Their experience in Presbyterian polity – with its doctrine of the headship of Christ over the church, the two-powers doctrine giving the church and state equal standing (so that the church’s power is not seen as flowing from the state), and the consequent right of the people to civil resistance in accordance with higher divine law – was a major ingredient in the development of the American approach to church-state relations and the underlying questions of law, authority, order and rights.

[ … ]

It was largely from the congregation polity of these New England puritans that there came the American concept and practice of government by covenant – that is to say: constitutional structure, limited by divine law and based on the consent of the people, with a lasting right in the people to resist tyranny.

Does that sound like Hodgkinson?  No, it’s directly contrary to his world and life view, and ideas matter.  The right to resist tyranny isn’t the same thing as the alleged right to impose tyranny of which Horwitz speaks, and this redounds to more than just his party affiliation.

Above I said that Hodgkinson was willing to kill people to impose tyranny.  Was he really, or was this a front for something else?

Teenager Cathy Rainbolt told a judge her foster father hit her in the face when she failed to mow the lawn correctly. She got hit in the face when she argued. She got hit and dragged by the hair when she tried to get away.

Her foster father was James “Tom” Hodgkinson, who is now infamous after shooting U.S. House Majority Whip Steve Scalise, two police officers and a staffer on a Virginia ballfield Wednesday. Rainbolt told the judge that Hodgkinson drank every day.

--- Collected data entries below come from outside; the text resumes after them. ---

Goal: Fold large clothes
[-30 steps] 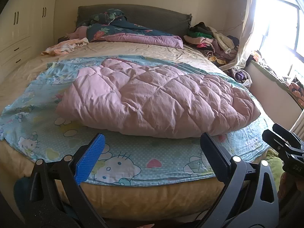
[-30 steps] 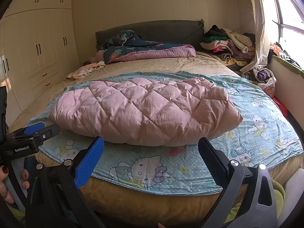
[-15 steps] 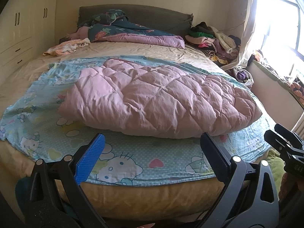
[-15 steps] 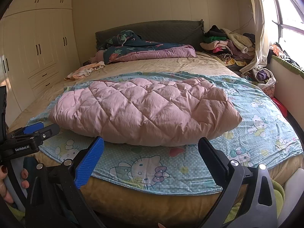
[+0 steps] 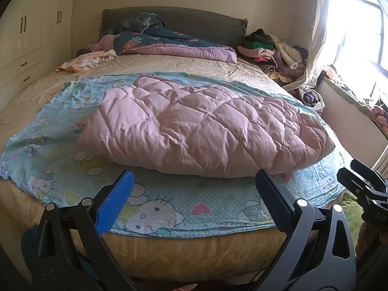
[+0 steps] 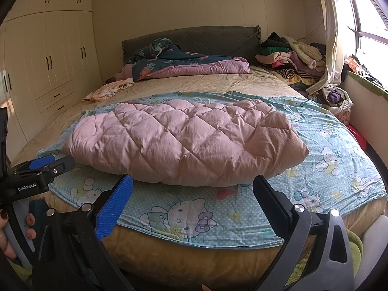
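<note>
The pink quilted garment (image 5: 206, 131) lies on the cartoon sheet (image 5: 169, 206) atop the bed; puffy, light, slippery-looking, best pinched at a corner seam; left gripper (image 5: 194, 194) and right gripper (image 6: 194, 196) both spread, empty.

The left gripper (image 5: 194, 198) is held level with its jaws spread wide and nothing between them. The right gripper (image 6: 192, 200) is posed the same way, jaws wide and bare. They sit side by side, each showing at the edge of the other's view. A hand (image 6: 14, 232) grips the left gripper's handle.
</note>
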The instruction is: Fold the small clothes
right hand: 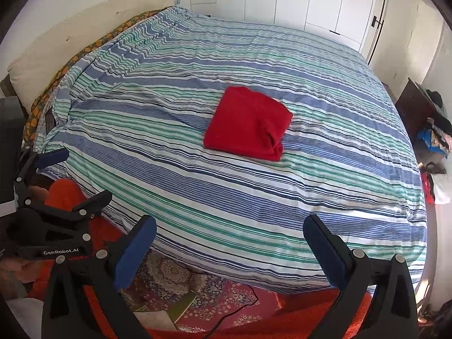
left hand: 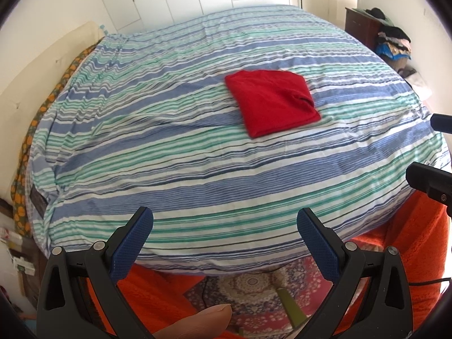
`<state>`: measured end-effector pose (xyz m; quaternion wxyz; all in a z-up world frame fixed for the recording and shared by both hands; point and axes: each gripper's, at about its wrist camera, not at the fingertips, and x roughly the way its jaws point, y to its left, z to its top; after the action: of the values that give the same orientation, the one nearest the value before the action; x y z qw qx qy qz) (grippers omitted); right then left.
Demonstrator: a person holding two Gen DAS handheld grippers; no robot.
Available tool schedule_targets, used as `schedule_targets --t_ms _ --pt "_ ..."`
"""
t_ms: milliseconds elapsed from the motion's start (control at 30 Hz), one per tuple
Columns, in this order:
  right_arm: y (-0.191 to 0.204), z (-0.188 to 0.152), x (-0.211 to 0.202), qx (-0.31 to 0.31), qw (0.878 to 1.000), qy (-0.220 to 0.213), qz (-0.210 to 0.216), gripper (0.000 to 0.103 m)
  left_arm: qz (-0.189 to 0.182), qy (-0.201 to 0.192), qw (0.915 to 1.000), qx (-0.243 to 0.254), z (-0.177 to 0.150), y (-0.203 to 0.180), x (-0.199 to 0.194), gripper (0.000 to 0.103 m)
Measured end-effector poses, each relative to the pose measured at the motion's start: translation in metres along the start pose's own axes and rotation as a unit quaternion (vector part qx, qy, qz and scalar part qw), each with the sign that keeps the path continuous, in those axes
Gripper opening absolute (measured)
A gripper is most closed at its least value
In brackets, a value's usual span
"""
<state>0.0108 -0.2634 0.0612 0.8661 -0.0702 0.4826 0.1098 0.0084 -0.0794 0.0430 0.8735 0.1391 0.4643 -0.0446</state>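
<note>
A red garment [left hand: 272,101] lies folded into a compact rectangle on the striped bedspread [left hand: 169,147], a little right of the bed's middle. It also shows in the right wrist view [right hand: 248,123]. My left gripper [left hand: 224,220] is open and empty, held back over the near edge of the bed, well short of the garment. My right gripper [right hand: 229,226] is open and empty too, also at the near edge. The left gripper shows at the left of the right wrist view [right hand: 75,172], open. The right gripper's fingers [left hand: 423,178] show at the right edge of the left wrist view.
White wardrobe doors [right hand: 310,0] stand behind the bed. A dark cabinet [left hand: 361,25] with a heap of clothes [left hand: 392,39] is at the far right. An orange blanket [left hand: 409,240] and a patterned rug [right hand: 197,291] with a cable lie below the bed's near edge.
</note>
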Motion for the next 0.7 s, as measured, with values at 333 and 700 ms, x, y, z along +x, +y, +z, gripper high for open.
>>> schedule_targets --t_ms 333,700 --pt "-0.0061 -0.0024 -0.0023 0.001 1.000 -0.002 -0.006 0.102 0.011 -0.003 0.9999 0.003 -0.0002 -0.0001 -0.0015 0.102" --pt "-0.0069 -0.0029 -0.0030 -0.001 1.000 -0.004 -0.006 0.102 0.014 -0.003 0.9999 0.001 -0.0004 0.0044 -0.0020 0.102"
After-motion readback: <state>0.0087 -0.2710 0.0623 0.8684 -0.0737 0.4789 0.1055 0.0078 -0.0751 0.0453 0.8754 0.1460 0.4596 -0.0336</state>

“I didn’t mark a time when (Hodgkinson) started hitting me,” Rainbolt told St. Clair County Circuit Judge James Radcliffe during a hearing Nov. 21, 2006. “It’s been hard to live with (an alcoholic) and how (he) treated me,” Rainbolt said.

[ … ]

Cathy was the first of two Hodgkinson foster children to die young. In 1996, 17-year-old Wanda Ashley Stock, who had been living with the Hodgkinsons in Belleville for just three months, drove to a lonely rural road, doused herself with gasoline and set herself on fire.

It’s fairly well known that Scalise was after human traffickers and abusers.  Was this an attempted assassination because of that?  We’ll never know, but one thing is certain, morals matter.

I’ll put the collective moral constitution of the American founders up against the creepy pervert and abuser Hodgkinson any day.  Despite Horwitz’ attempt at moral equivalence, he has hung himself on his own petard.  His selection of a hero of the left for his points about insurrection make him look like the fool and ass clown he really is.  He chose a pervert, child abuser and murderer for his moral equivalence.

That’s enough, except we are informed once again what Horwitz would do in the case of governmental genocide.  He makes it clear: “No matter the political leanings of the perpetrator, no matter the political climate, political violence is never acceptable.”

Never, says he.  Not in the case of the Armenian genocide, not to save the millions of people Stalin starved out of the Ukraine, not to save the Jews and Christians killed by Hitler’s minions, not to save the Christians who have been slaughtered in Mesopotamia.

Never.  And thus we learn all we ever really need to know about the moral constitution inside Josh Horwitz.  It’s very dark, and we’re best to stick with better men and better ideas.